** REQUIRED WORK **
Scan the material for the word "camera", and copy each line where it shows up.

** EXERCISE DATA **
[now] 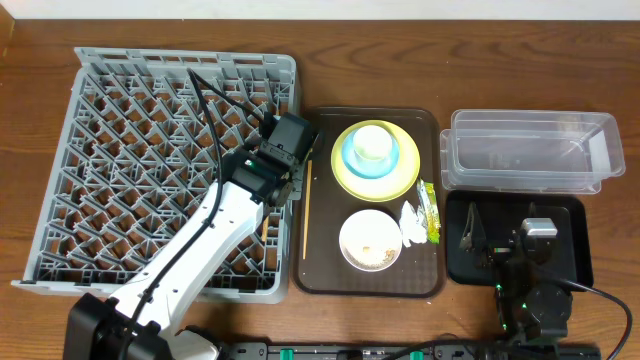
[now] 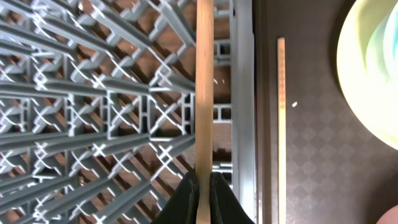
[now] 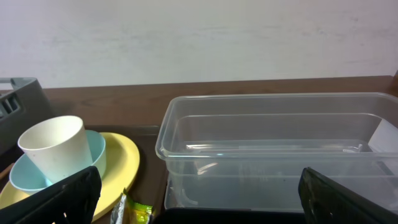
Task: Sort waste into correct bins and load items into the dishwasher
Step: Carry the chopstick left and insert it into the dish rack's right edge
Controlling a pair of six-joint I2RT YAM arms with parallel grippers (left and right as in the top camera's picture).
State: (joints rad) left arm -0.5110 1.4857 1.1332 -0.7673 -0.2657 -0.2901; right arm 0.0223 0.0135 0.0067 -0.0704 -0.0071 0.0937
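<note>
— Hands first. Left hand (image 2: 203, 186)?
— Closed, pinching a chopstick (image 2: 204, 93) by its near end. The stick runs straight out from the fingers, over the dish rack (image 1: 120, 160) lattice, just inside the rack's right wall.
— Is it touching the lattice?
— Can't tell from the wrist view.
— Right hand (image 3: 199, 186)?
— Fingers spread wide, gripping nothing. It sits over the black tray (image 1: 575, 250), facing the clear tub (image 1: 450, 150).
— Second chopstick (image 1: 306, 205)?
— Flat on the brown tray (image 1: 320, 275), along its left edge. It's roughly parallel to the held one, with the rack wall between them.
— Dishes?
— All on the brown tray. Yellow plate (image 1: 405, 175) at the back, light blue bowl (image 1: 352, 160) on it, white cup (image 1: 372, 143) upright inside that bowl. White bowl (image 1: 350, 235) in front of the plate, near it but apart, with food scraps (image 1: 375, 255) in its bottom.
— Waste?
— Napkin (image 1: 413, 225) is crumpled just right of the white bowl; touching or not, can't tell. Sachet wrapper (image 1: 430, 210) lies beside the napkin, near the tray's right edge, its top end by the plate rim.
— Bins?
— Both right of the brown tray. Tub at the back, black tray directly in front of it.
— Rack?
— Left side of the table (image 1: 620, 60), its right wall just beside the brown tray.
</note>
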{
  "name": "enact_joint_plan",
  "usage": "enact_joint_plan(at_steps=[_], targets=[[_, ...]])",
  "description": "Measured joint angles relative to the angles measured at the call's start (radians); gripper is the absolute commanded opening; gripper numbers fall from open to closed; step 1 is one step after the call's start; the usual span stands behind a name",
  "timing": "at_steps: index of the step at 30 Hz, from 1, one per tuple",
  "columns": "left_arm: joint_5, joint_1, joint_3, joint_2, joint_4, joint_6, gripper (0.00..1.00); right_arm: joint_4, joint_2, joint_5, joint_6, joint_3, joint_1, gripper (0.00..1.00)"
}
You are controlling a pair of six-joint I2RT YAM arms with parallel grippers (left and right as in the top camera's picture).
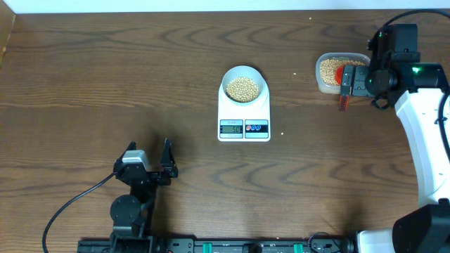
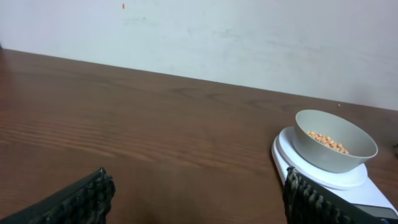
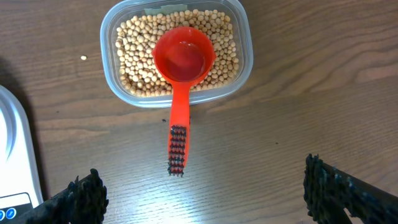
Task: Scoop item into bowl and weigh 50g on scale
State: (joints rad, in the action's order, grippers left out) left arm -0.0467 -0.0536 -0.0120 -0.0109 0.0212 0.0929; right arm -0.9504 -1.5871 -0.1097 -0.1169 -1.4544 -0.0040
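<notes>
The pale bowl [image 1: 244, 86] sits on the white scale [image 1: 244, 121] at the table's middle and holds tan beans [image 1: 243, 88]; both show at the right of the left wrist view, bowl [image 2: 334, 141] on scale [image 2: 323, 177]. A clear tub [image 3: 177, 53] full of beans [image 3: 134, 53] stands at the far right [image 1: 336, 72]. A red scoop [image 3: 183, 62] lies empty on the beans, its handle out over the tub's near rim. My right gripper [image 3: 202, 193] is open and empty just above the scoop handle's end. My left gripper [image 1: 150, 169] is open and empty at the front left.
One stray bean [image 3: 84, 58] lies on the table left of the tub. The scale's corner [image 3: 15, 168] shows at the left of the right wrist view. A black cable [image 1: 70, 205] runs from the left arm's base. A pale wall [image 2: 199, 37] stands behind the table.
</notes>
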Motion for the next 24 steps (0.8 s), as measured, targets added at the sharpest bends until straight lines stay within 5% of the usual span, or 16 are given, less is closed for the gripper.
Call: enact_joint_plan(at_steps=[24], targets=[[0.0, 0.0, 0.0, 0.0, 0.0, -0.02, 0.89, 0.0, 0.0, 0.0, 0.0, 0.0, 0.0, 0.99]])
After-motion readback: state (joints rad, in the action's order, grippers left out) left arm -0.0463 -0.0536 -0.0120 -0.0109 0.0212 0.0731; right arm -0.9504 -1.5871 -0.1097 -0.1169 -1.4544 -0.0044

** RESPONSE **
Controlling a pair of six-joint I2RT YAM arms with parallel grippers (left and right as in the top camera's picture).
You are controlling a pair of six-joint I2RT YAM arms with parallel grippers (left and right as in the top camera's picture).

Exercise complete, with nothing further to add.